● EXERCISE DIRECTIONS:
Only those lines in the data below from the line containing "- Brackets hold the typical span" through the line containing "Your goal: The", both included, should be restated word for word.

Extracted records
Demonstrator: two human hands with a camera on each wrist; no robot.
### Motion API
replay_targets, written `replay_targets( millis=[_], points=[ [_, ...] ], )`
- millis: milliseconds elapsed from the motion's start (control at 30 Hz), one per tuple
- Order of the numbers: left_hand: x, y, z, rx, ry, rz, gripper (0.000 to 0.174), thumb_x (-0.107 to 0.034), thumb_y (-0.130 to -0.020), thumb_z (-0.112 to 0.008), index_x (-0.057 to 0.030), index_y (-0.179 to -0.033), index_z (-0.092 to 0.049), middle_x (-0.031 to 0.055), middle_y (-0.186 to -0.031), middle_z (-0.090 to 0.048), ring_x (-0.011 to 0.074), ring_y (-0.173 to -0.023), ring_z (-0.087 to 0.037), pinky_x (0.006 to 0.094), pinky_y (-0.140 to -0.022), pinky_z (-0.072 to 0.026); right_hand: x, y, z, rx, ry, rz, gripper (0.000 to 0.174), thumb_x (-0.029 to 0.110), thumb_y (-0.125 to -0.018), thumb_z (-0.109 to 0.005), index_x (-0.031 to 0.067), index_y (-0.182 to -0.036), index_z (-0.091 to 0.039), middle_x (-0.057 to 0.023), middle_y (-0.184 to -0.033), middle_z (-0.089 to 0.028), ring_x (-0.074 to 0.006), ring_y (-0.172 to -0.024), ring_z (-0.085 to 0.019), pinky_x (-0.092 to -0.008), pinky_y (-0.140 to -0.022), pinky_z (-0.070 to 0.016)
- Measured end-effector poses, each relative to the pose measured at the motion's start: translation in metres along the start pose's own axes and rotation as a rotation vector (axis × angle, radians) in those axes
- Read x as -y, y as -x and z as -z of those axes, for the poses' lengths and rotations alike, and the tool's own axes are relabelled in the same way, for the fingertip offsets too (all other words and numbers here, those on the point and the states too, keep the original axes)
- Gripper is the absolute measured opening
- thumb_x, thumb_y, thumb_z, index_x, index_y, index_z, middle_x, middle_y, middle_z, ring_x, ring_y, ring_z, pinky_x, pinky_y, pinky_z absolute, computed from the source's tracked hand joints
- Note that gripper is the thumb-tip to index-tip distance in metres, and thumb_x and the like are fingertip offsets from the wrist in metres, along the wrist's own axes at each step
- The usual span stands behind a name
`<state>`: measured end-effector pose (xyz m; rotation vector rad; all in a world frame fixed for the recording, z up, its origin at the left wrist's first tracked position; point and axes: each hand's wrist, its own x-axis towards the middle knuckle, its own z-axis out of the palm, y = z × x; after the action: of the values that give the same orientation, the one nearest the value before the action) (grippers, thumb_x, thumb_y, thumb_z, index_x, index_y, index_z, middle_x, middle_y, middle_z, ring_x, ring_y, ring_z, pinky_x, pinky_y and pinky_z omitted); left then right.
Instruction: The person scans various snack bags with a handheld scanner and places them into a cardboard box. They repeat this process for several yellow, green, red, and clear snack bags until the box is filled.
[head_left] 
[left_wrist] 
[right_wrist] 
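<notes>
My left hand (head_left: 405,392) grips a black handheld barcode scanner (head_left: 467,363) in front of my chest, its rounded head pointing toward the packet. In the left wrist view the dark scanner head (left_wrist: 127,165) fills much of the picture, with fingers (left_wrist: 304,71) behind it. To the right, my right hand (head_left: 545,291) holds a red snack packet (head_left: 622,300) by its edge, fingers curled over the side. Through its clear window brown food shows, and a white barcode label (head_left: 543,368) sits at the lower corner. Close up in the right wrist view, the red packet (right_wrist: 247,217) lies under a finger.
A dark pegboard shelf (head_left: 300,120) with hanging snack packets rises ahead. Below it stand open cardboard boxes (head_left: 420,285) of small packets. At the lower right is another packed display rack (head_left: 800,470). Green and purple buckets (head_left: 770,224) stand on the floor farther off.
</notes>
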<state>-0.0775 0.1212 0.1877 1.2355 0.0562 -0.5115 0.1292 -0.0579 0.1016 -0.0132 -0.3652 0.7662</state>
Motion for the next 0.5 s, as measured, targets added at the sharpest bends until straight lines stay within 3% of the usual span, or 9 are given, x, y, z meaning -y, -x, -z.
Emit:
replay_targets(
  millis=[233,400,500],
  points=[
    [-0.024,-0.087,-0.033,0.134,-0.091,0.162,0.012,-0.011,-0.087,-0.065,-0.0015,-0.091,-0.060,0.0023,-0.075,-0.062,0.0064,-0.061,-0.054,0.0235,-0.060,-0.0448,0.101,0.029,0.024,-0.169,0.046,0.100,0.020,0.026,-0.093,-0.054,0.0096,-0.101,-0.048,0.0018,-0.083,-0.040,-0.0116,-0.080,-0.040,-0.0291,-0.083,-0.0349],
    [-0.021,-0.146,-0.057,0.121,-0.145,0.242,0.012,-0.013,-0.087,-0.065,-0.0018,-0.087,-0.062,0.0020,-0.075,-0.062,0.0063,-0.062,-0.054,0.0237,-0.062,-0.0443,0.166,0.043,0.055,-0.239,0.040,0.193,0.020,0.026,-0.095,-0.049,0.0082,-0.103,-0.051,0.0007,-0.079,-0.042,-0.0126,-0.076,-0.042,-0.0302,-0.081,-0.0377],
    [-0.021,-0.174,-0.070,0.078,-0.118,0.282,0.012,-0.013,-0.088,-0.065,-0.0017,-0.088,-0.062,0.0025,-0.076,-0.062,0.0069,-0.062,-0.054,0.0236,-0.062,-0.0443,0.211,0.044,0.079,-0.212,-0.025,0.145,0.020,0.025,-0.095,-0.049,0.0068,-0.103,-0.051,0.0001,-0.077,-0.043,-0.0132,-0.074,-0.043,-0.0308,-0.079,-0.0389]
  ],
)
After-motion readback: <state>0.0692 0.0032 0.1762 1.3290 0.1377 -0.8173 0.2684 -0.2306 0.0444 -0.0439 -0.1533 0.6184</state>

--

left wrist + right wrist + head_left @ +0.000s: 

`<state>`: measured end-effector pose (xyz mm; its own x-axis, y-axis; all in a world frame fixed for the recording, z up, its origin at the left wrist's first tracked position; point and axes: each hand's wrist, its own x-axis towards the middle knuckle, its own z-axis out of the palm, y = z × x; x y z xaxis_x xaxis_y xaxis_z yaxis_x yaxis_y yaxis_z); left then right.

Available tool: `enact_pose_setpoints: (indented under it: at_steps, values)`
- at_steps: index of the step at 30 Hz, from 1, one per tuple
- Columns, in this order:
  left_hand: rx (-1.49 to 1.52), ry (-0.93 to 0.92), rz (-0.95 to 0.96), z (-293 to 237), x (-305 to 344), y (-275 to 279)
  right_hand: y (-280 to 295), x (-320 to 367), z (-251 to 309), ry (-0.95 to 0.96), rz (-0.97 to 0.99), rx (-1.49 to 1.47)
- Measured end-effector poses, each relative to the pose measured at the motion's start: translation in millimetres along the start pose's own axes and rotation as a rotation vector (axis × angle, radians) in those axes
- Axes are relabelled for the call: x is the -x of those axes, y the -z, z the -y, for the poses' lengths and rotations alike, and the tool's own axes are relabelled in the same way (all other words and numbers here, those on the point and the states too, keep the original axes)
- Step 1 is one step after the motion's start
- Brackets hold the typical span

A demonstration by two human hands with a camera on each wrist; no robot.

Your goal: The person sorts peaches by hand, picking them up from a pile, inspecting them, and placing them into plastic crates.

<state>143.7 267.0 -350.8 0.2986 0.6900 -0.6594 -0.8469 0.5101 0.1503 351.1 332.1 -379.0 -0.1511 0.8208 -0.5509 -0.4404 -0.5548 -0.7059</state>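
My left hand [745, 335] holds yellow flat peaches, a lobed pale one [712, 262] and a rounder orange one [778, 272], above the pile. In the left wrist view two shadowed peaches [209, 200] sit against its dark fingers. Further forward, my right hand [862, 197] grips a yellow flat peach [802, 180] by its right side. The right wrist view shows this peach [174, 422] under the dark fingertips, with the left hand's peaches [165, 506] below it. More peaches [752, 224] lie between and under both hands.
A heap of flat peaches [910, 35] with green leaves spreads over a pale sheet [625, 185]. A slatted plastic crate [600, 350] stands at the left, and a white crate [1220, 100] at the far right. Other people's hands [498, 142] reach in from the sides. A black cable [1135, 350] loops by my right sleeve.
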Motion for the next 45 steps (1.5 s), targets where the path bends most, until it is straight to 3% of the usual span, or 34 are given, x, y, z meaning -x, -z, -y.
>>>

● TASK SOLUTION:
- Brackets hold the typical span

A demonstration by two human hands with a camera on each wrist; no robot.

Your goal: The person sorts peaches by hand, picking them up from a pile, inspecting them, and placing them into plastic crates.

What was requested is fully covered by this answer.